__Exercise data__
------------------------

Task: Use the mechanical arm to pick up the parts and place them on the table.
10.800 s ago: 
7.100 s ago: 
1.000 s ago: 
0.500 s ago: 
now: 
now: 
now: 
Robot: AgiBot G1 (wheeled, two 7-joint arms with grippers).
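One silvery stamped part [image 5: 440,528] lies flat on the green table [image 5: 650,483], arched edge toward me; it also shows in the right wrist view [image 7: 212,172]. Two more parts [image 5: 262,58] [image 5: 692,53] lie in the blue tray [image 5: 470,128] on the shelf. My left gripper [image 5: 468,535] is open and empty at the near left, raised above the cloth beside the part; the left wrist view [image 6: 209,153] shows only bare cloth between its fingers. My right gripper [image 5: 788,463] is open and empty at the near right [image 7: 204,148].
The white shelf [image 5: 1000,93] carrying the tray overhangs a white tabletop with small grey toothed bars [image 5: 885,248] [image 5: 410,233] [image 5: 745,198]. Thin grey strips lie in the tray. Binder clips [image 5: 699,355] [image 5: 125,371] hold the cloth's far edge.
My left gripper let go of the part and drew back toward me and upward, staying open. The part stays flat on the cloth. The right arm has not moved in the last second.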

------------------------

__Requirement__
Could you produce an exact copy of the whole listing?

__Solution__
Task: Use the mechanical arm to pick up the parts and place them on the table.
10.800 s ago: 
7.100 s ago: 
1.000 s ago: 
0.500 s ago: 
now: 
now: 
now: 
Robot: AgiBot G1 (wheeled, two 7-joint arms with grippers).
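One silvery stamped part [image 5: 440,528] lies flat on the green table [image 5: 650,483], arched edge toward me; it also shows in the right wrist view [image 7: 212,172]. Two more parts [image 5: 262,58] [image 5: 692,53] lie in the blue tray [image 5: 470,128] on the shelf. My left gripper [image 5: 468,535] is open and empty at the near left, raised above the cloth beside the part; the left wrist view [image 6: 209,153] shows only bare cloth between its fingers. My right gripper [image 5: 788,463] is open and empty at the near right [image 7: 204,148].
The white shelf [image 5: 1000,93] carrying the tray overhangs a white tabletop with small grey toothed bars [image 5: 885,248] [image 5: 410,233] [image 5: 745,198]. Thin grey strips lie in the tray. Binder clips [image 5: 699,355] [image 5: 125,371] hold the cloth's far edge.
My left gripper let go of the part and drew back toward me and upward, staying open. The part stays flat on the cloth. The right arm has not moved in the last second.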

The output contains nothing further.